The book of Psalms is the highest concentration of imprecatory prayers in the Old Testament. By my count, there are 40 sections of imprecation in the psalter.3 Depending on how you count it, there are between 12 and 18 “imprecatory psalms,” meaning psalms characterized by imprecation. Some psalms that often make that cut are Psalms 35, 58, 69, 83, 109, and 137. One section from Psalm 109 serves as an example:


Appoint a wicked man against him; let an accuser stand at his right hand. When he is tried, let him come forth guilty; let his prayer be counted as sin! May his days be few; may another take his office! May his children be fatherless and his wife a widow! May his children wander about and beg, seeking food far from the ruins they inhabit!


Psalm 109:6–10

Because of the prevalence of imprecation in the OT, one of the ways that Christians have sought to deal with the ethical dilemma presented by these prayers is to say something like, “That was just an Old Covenant habit. We are spiritual people now. Jesus taught us a better ethic when he said, ‘Bless those who persecute you’ and ‘Love your enemies.’ Even Paul says, ‘Bless and do not curse.’”

However, that road runs out quickly because the New Testament likewise contains strong imprecations. 

For instance, Jesus pronounces “Woes” upon the Pharisees in Matthew 23 (which can be a form of imprecation), and in Mark 11:14, he prays for judgment on a fig tree as a not-so-thinly-veiled prayer for judgment on the nation of Israel. He goes on to tell a parable about a widow who persistently begs an unrighteous judge for justice, and then our Lord explains:

And will not God give justice to his elect, who cry to him day and night? Will he delay long over them? I tell you, he will give justice to them speedily. Nevertheless, will he find faith on earth when the Son of Man comes?


Luke 18:7–8

Peter quotes an Old Testament imprecation in Acts 1:20, and elsewhere and says to the greedy Simon Magus:

May your silver perish with you, because you thought you could obtain the gift of God with money!


Acts 8:20

Paul uses imprecations even more often. The apostle to the Gentiles quotes imprecations from Psalm 69 in Romans 11:9–10. In 1 Corinthians 16:22, he says, 

“If anyone has no love for the Lord, let him be accursed.” And in Galatians 1:8–9, Paul strongly declares:

But even if we or an angel from heaven should preach a gospel contrary to the one we preached to you, let him be accursed. As we have said before, so now I say again: If anyone is preaching a gospel contrary to the one you received, let him be accursed.


Galatians 1:8-9

The Bible even closes with a kind of imprecation heard from the souls of Christian martyrs in heaven:

They cried out loudly, “O Sovereign Lord, holy and true, how long before you will judge and avenge our blood on those who dwell on the earth?”


Revelation 6:10

From the example of Jesus and the apostles, I take it that Christians are not only permitted to pray imprecatory prayers today but that, indeed, we are expected to. 

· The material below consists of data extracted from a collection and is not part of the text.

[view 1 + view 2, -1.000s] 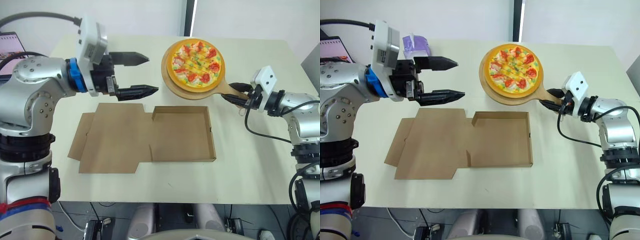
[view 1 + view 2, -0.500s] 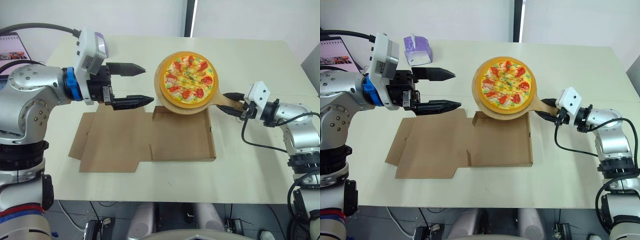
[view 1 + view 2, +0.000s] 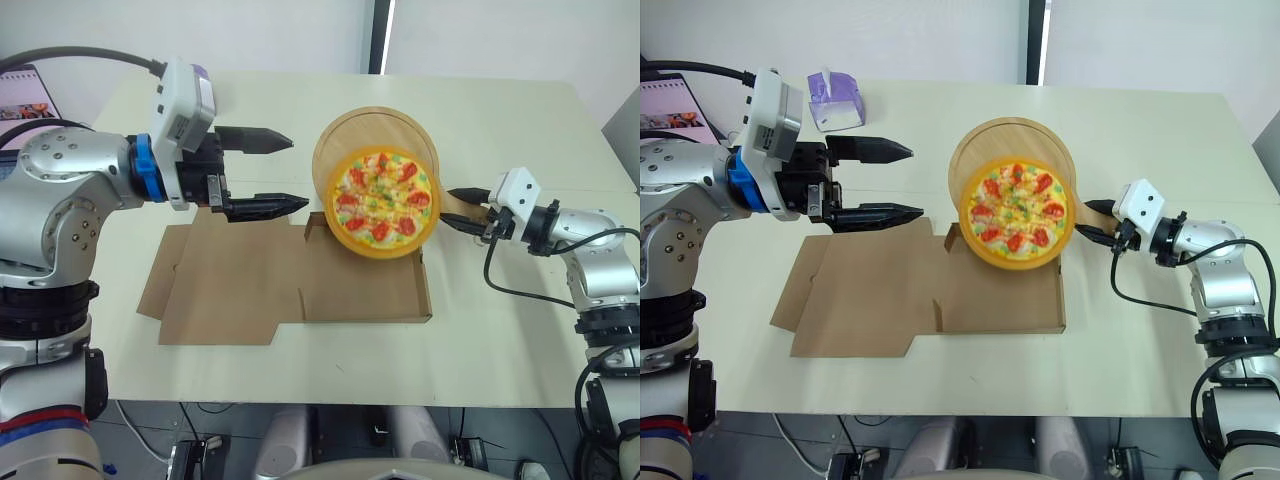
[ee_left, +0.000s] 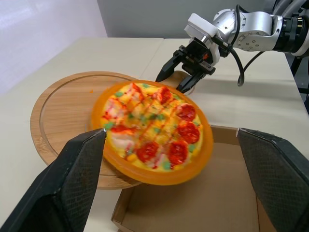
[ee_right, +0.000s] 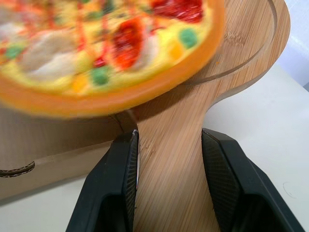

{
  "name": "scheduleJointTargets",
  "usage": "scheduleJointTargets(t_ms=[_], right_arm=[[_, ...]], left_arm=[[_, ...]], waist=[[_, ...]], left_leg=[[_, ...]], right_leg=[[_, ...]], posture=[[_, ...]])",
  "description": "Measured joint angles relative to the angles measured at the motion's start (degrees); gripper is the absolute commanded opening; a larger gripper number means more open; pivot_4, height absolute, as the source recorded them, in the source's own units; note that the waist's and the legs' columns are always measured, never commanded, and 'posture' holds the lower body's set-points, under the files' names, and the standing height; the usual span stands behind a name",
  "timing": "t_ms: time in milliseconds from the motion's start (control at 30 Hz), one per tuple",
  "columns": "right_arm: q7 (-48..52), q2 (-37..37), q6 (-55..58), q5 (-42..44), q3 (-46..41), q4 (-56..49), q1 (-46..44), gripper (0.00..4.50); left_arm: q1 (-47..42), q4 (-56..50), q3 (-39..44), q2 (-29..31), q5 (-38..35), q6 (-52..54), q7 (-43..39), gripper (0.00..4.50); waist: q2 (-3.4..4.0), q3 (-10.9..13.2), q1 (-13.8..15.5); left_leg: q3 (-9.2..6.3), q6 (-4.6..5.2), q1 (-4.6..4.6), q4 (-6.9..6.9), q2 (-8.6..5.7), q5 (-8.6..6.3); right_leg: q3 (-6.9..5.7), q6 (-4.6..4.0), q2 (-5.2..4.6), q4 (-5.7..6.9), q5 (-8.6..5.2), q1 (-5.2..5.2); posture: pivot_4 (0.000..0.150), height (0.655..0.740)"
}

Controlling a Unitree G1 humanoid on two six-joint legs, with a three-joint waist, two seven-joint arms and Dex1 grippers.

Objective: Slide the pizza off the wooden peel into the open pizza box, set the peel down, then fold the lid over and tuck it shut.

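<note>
Step in hand, as I logged it: sliding the pizza into the box. The pizza (image 3: pixel 381 202) lay partly off the wooden peel (image 3: pixel 368 130), overhanging its near rim above the far part of the open pizza box (image 3: pixel 362 292). I could not tell whether it touched the cardboard. The peel was tilted, near rim down toward the box's far wall. The right gripper (image 3: pixel 460 207) pinched the peel's handle (image 5: pixel 169 183) between both fingers, just right of the box. The left gripper (image 3: pixel 297 170) was spread wide and empty, held above the table (image 3: pixel 520 120) by the far edge of the lid (image 3: pixel 225 285), left of the pizza. The lid lay flat, left of the box.

My judgement: the next move called for drawing the tilted peel away to the far side so that the pizza dropped wholly inside the walls. Its right edge sat close to the right wall, so a catch there was the risk. Setting the peel down and folding the lid were not yet done
</note>
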Motion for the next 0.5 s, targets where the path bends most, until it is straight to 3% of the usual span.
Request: scheduleJointTargets(t_ms=[500], right_arm=[[1.2,-0.57,-1.12,-2.23,1.51,-2.43,3.19,1.67]], left_arm=[[-0.14,0.17,-0.03,0.0,0.78,-0.25,-0.05,4.5]], waist=[[0.0,0.0,0.01]], left_leg=[[0.0,0.0,0.01,0.06,0.0,0.0]], right_leg=[[0.0,0.0,0.01,0.05,0.0,0.03]], posture=[[0.15,0.74]])
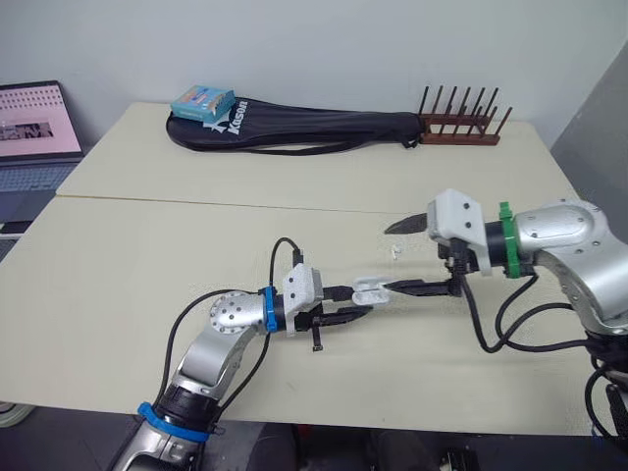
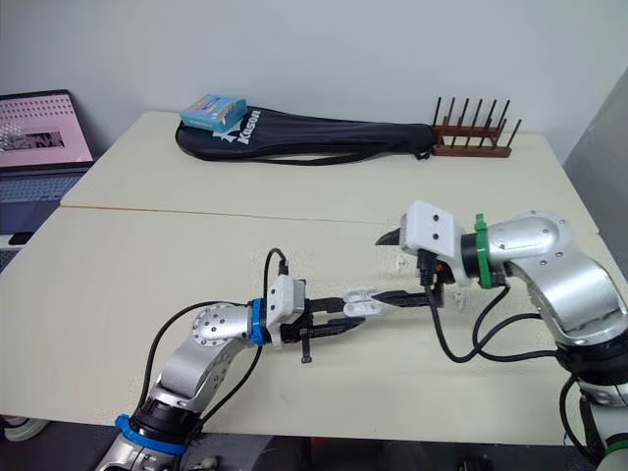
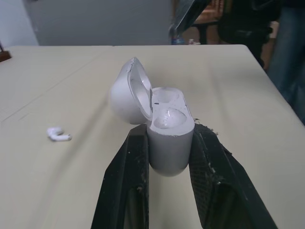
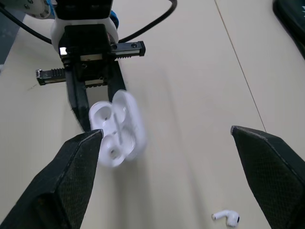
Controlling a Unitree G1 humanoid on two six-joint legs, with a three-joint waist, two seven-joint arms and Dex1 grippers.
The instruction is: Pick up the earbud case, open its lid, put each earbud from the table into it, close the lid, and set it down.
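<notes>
The earbud case (image 4: pixel 116 126) smears in my right wrist view, so I cannot tell whether its wells are filled, and its flanks are covered by the jaws of the left gripper (image 3: pixel 169 133). From the head camera the loose earbud (image 1: pixel 396 251) is too small for me to tell how it lies, and the laptop (image 1: pixel 34 128) is cut off at the picture's edge

1. Left arm (image 1: pixel 221 339) reaches forward from the near edge, left gripper (image 3: pixel 169 143) clamped around the earbud case (image 3: pixel 167 119).
2. Right arm (image 1: pixel 564 240) extends in from the right, right gripper (image 4: pixel 165 131) fingers spread wide.
</notes>
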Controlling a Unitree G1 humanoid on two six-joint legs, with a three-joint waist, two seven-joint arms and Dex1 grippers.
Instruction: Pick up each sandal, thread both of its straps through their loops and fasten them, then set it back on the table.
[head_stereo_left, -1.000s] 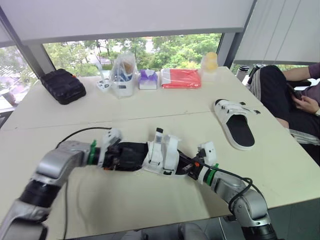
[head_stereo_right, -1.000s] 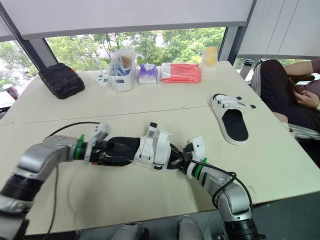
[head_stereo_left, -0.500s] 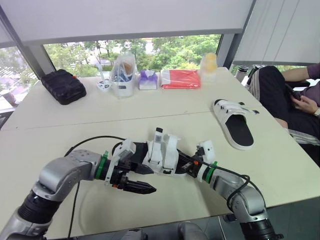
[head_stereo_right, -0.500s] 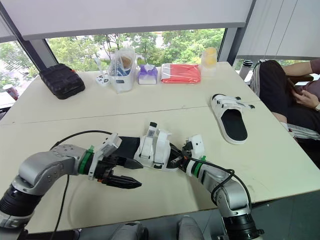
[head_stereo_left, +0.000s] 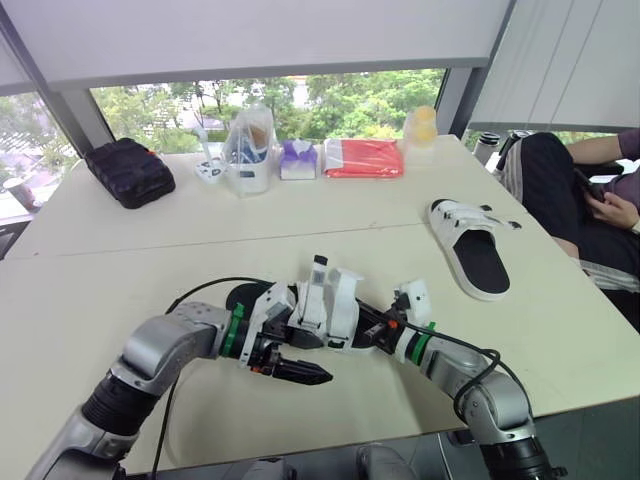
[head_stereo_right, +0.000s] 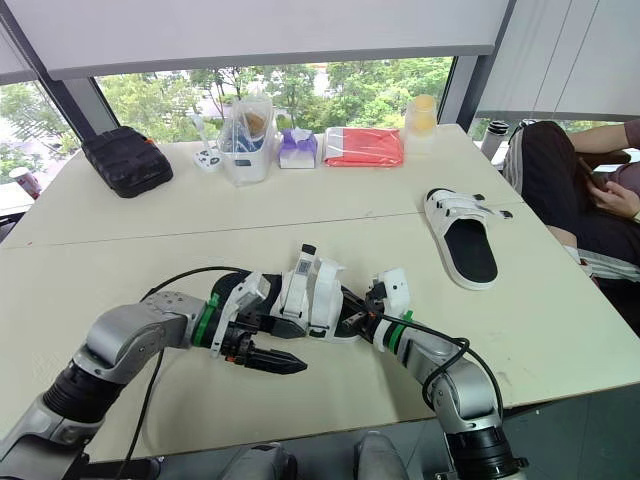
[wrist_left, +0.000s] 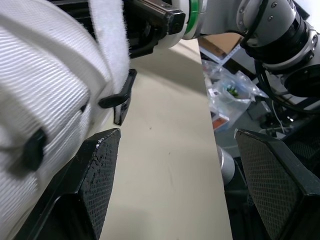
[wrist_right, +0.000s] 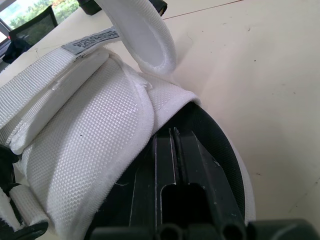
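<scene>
A white sandal with a black footbed (head_stereo_left: 325, 305) lies mid-table, its two straps standing up loose. My right gripper (head_stereo_left: 373, 330) is shut on the sandal's right end, its fingers (wrist_right: 175, 175) pressed together on the black sole beside the white strap (wrist_right: 85, 140). My left gripper (head_stereo_left: 298, 357) is open at the sandal's near side, under the straps. One finger (wrist_left: 97, 175) rests against the white strap (wrist_left: 50, 100), and the other (wrist_left: 272, 185) is out over bare table. A second white sandal (head_stereo_left: 470, 250) lies flat at the right.
Along the far edge sit a black case (head_stereo_left: 128, 170), a clear container with a bag (head_stereo_left: 248, 150), a purple tissue pack (head_stereo_left: 296, 158), a red pouch (head_stereo_left: 362, 157) and a yellow bottle (head_stereo_left: 420, 122). A person (head_stereo_left: 580, 190) sits at the right edge.
My left gripper let go of the sandal's heel end, opened, and moved right along the near side to the straps. The right gripper kept its hold.
</scene>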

And, given Paul’s unqualified command to sing the Psalms (Eph 5:19, Col 3:16), it seems the church ought to be singing and praying the imprecatory Psalms.

Undoubtedly, the concept of Christian imprecation raises all kinds of ethical questions. How does that work with the biblical command to love our enemies? Are these just prayers to stop evil or to destroy evil people? Are these prayers restricted to God’s enemies? How does imprecation work with forgiveness?